Where Pith is reading between the lines
- The deterministic trust criterion could be used to pre-select windows for rapid follow-up spectroscopy on future loud events without requiring full Bayesian re-analysis.
- If the calibrated radii generalize across loud binary black-hole events, the same atlas construction would allow automated tests for deviations from Kerr in the ringdown phase.
- The explicit separation of statistical, algorithmic, and omitted-tail errors offers a route to quantify how much additional data or improved waveform modeling would be needed to shrink the trust regions further.
Load-bearing premise
The extracted frequencies invert to a stable Kerr remnant map without significant bias from unmodeled effects or start-time drift inside the chosen windows.
What would settle it
A direct comparison showing that, inside the intermediate post-peak band, the Kerr parameters inferred from the (2,2,0) mode differ from those inferred from the (2,2,1) or (4,4,0) modes by more than the calibrated mismatch-plus-noise radius, or that both sets fall outside the public inspiral-merger-ringdown credible intervals.
Figures
read the original abstract
We study finite-window black-hole spectroscopy in the loud-event regime and ask when a multimode ringdown fit supports a stable common-remnant Kerr interpretation. Starting from whitened, tapered detector-frame data, we prove a deterministic frequency-extraction theorem for a projected sampled Prony--matrix-pencil pipeline with explicit statistical, algorithmic, omitted-tail, and mismatch terms. We then construct a local inverse atlas for the Kerr $(\ell,m,n)=(2,2,0)$ map on an event-local detector-frame remnant box for GW250114 and propagate the resulting primary uncertainty into $(2,2,1)$ and $(4,4,0)$ consistency tests. These ingredients yield a detector-frame trust criterion for individual windows. We calibrate mismatch and colored-noise radii on a GW250114-like synthetic waveform bank built from public surrogate, CCE, and numerical-relativity information, and we apply the resulting bounds to the public H1/L1 strain and public parameter-estimation products for GW250114. The accepted windows form an intermediate post-peak band: earlier windows remain sensitive to start-time drift and structured nuisance fits, whereas later windows become variance dominated. Within that band, the recovered remnant remains consistent with the public inspiral--merger--ringdown estimates and supports a common-remnant Kerr interpretation that survives the full preprocessing and robustness checks. For loud events, the relevant question is therefore which finite detector-frame windows sustain spectroscopy, not whether some multimode fit can be made in isolation.
Editorial analysis
A structured set of objections, weighed in public.
Referee Report
Summary. The paper claims to prove a deterministic frequency-extraction theorem for a projected sampled Prony-matrix-pencil pipeline in finite windows, with explicit bounds on statistical, algorithmic, omitted-tail, and mismatch errors. It constructs a local inverse Kerr atlas for the (2,2,0) mode on an event-local detector-frame box for GW250114, propagates primary uncertainty to (2,2,1) and (4,4,0) consistency tests, calibrates mismatch and colored-noise radii on a GW250114-like synthetic bank (surrogates, CCE, NR), and applies the resulting trust criterion to public H1/L1 strain. This identifies an intermediate post-peak band of accepted windows where the recovered remnant is consistent with public IMR estimates and supports a common-remnant Kerr interpretation that survives preprocessing and robustness checks.

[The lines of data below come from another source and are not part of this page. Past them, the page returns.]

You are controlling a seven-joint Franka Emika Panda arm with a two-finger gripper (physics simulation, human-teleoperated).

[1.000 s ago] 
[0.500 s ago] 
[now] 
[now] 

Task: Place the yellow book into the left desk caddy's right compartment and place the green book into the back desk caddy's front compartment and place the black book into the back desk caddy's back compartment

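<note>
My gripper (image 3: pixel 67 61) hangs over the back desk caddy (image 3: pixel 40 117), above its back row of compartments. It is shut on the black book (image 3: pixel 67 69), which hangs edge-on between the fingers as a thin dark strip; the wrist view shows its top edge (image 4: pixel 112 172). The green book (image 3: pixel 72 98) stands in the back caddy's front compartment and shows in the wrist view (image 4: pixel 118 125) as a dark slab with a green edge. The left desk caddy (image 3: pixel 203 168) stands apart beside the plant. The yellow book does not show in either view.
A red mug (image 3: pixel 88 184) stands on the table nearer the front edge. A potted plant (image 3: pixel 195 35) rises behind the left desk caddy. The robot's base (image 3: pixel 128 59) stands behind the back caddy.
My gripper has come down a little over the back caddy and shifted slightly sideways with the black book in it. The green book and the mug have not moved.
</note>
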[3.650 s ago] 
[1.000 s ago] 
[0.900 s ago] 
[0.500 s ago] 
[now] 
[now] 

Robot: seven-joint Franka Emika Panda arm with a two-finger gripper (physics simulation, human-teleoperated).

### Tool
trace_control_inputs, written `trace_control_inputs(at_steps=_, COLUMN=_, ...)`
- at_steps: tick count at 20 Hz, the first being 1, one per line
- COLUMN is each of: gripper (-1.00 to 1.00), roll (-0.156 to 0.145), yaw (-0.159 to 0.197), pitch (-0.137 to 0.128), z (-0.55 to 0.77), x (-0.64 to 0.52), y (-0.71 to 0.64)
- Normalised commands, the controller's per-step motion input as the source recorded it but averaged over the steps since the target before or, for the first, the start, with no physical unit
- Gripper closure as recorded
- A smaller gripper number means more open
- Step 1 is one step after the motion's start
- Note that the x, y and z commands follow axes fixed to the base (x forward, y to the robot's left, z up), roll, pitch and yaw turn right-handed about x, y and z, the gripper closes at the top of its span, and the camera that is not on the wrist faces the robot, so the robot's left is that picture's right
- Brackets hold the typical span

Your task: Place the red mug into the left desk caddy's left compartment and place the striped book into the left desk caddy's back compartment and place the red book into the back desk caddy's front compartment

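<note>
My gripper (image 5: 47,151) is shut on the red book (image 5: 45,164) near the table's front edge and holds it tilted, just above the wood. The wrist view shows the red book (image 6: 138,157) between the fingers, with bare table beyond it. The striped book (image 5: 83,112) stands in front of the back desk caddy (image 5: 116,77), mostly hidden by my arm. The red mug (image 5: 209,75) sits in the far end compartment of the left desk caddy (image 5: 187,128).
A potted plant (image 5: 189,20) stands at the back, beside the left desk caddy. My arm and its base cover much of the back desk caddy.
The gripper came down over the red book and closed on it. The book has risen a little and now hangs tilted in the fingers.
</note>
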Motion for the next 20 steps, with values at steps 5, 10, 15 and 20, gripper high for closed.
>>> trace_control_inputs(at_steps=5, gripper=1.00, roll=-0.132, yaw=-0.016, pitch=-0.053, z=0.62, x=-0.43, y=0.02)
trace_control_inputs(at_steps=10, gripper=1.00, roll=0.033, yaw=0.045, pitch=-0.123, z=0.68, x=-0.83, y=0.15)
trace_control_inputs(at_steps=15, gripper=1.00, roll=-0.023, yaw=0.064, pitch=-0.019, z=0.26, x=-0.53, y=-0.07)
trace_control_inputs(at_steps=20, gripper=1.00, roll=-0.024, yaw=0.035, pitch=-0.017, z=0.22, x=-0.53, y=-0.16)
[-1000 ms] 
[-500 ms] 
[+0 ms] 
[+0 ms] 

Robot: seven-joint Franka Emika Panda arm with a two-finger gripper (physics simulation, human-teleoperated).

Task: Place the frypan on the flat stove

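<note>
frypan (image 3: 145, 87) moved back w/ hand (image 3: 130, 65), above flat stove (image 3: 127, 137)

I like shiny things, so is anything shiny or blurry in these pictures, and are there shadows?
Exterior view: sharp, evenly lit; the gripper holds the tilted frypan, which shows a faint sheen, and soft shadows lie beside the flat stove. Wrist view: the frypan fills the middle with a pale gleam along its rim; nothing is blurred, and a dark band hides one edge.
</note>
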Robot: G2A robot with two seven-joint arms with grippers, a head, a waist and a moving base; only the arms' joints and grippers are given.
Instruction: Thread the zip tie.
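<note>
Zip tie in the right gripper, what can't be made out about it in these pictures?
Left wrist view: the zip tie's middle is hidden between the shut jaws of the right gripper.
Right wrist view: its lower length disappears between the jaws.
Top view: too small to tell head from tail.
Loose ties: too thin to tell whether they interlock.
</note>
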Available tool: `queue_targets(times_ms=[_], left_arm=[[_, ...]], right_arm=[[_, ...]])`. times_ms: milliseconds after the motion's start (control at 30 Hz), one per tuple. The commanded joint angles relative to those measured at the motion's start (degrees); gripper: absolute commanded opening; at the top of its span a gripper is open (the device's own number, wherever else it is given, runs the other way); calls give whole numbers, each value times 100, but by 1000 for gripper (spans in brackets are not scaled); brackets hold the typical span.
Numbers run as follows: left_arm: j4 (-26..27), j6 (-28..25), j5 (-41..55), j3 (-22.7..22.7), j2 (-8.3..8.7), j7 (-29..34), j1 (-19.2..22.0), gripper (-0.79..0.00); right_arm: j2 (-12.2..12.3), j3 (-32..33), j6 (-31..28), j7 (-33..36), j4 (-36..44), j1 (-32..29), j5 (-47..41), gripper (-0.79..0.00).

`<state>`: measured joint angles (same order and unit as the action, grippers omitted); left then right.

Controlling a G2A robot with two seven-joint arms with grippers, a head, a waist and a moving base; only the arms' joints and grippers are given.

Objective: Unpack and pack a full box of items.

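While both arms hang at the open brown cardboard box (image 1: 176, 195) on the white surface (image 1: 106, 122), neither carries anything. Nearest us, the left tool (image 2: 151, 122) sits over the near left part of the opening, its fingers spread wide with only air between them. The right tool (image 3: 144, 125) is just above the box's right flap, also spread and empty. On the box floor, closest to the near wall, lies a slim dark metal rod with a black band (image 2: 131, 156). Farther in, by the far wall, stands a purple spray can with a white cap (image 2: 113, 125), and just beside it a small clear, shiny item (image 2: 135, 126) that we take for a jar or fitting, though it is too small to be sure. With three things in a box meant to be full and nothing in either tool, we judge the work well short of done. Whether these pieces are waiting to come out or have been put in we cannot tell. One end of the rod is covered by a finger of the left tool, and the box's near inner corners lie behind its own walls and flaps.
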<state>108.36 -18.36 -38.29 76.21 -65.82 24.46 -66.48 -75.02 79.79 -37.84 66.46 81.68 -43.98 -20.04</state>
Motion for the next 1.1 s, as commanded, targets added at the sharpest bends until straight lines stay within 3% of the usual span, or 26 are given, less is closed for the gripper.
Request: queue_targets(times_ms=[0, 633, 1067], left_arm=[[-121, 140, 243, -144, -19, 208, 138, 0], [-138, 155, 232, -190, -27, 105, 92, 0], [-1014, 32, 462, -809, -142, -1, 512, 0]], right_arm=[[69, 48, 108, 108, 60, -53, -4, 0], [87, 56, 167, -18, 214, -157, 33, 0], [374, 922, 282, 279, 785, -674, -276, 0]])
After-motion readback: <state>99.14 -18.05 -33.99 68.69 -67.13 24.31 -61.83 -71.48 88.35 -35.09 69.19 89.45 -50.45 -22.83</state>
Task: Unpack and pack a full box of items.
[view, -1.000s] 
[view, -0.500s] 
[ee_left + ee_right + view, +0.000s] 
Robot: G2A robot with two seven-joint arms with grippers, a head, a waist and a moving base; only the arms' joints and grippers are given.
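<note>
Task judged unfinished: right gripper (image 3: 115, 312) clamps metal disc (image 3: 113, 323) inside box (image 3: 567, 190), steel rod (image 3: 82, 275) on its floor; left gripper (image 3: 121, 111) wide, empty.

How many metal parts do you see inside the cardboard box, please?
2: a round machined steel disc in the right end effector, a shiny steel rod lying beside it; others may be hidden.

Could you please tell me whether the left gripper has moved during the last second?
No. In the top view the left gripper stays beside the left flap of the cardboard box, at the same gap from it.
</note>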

Significance. If the theorem and its real-data application hold, the work provides a significant advance in black-hole spectroscopy by supplying explicit deterministic trust regions rather than purely statistical multimode fits. The low-circularity construction (atlas from Kerr map on independent synthetic bank) and focus on which finite windows sustain a stable interpretation for loud events are strengths that could influence analysis of future high-SNR ringdown signals.
major comments (2)
- [Application to GW250114 and uncertainty propagation] The central claim that the local Kerr inverse atlas remains stable and invertible under real-data start-time drift (with full omitted-tail and mismatch terms) is load-bearing for the consistency tests; while the theorem and synthetic calibration are described, the manuscript must explicitly demonstrate that the combined error bounds keep extracted (2,2,0) frequencies inside the atlas's well-conditioned region for the actual whitened/tapered H1/L1 strain, rather than assuming the synthetic-bank calibration suffices.
- [Deterministic frequency-extraction theorem] The trust criterion for individual windows relies on the projected sampled pipeline producing frequencies that invert without significant bias; the manuscript should provide the explicit combined error expression (statistical + algorithmic + omitted-tail + mismatch) used to define the radii, and verify it does not invalidate the propagation to secondary modes under the chosen preprocessing.
minor comments (2)
- The abstract and introduction introduce the Prony-matrix-pencil pipeline and atlas without first defining the projection and sampling steps; add a brief notation paragraph or figure early in the text.
- [Calibration on synthetic bank] A table summarizing the synthetic waveform bank (models, parameters, number of realizations) would improve clarity of the calibration procedure.
Simulated Author's Rebuttal
We thank the referee for the careful and constructive review, and for highlighting the potential impact of explicit deterministic trust regions in black-hole spectroscopy. We address the two major comments point by point below, providing the strongest honest defense of the manuscript while indicating where revisions strengthen the presentation.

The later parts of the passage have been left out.